La metodologia scientifica «non deve limitarsi al laboratorio o alla clinica - sostiene Marchetti - ma può essere applicata anche alla formazione. Con questo studio portiamo il rigore della ricerca sperimentale dentro l’aula universitaria, per valutare in modo oggettivo se l’intelligenza artificiale possa realmente migliorare l’apprendimento degli studenti di medicina. Non si tratta quindi solo di un esperimento didattico – precisa - ma di un vero studio scientifico applicato alla formazione, che ci permetterà di capire se e come queste tecnologie possano integrarsi in modo efficace e responsabile nella formazione dei futuri medici».

L’obiettivo «non è sostituire il docente – sottolinea Botticelli - ma arricchirne il ruolo, offrendo agli studenti strumenti innovativi, interattivi e personalizzati. Se i risultati saranno positivi, potremo replicare questo modello in altre discipline e renderlo scalabile anche in contesti formativi più complessi, inclusi quelli con minori risorse».
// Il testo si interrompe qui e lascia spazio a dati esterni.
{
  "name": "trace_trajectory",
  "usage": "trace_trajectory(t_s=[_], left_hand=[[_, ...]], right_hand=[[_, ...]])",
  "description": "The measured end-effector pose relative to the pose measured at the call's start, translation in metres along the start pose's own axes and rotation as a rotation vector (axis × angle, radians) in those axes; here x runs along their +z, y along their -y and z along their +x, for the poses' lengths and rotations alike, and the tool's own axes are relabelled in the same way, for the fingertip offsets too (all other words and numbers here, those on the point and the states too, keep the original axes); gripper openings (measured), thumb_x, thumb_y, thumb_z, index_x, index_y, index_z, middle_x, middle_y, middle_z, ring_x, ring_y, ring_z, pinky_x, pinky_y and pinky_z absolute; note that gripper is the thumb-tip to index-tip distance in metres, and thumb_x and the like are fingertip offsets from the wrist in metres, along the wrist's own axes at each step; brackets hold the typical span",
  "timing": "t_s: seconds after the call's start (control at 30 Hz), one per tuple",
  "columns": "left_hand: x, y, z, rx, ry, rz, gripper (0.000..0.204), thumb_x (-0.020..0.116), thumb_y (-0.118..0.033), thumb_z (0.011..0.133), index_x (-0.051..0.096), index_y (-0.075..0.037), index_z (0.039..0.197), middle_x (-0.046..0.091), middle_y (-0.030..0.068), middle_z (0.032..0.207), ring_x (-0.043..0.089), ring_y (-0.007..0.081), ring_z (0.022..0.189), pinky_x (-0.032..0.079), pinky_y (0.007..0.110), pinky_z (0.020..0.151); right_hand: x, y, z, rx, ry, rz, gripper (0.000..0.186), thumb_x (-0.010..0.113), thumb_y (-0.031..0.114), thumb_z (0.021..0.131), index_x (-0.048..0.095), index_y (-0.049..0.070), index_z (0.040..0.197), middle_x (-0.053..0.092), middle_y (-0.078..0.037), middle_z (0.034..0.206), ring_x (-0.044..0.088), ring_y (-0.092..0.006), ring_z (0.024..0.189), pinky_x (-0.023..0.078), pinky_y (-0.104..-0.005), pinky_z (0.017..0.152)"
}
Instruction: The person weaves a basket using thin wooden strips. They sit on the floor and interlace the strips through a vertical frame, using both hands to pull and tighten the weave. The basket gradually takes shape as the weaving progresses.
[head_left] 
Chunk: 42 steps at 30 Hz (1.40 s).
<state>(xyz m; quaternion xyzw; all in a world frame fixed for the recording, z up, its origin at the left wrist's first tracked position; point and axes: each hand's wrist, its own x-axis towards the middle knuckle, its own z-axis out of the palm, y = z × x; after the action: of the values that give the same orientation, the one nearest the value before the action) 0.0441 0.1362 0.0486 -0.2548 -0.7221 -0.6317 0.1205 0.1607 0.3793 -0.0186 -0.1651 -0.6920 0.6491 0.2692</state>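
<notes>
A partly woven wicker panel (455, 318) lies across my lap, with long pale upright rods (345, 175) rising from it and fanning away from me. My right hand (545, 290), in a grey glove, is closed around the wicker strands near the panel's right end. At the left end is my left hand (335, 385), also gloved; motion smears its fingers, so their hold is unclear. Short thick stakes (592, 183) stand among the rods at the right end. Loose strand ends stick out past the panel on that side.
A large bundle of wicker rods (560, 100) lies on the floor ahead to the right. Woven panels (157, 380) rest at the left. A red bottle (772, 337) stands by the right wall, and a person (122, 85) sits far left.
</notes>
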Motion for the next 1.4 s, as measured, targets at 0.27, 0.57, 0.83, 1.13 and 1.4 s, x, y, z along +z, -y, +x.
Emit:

AI-LEARN si svilupperà in tre fasi (progettazione, sperimentazione e valutazione) e si concluderà nella primavera del 2026 con l’analisi finale dei risultati. 

AI-LEARN@Sapienza, commenta la Rettrice Polimeni, «è una sfida che coniuga innovazione tecnologica, rigore metodologico e respiro internazionale. È un passo concreto verso una formazione medica più personalizzata, coinvolgente e basata sull’evidenza».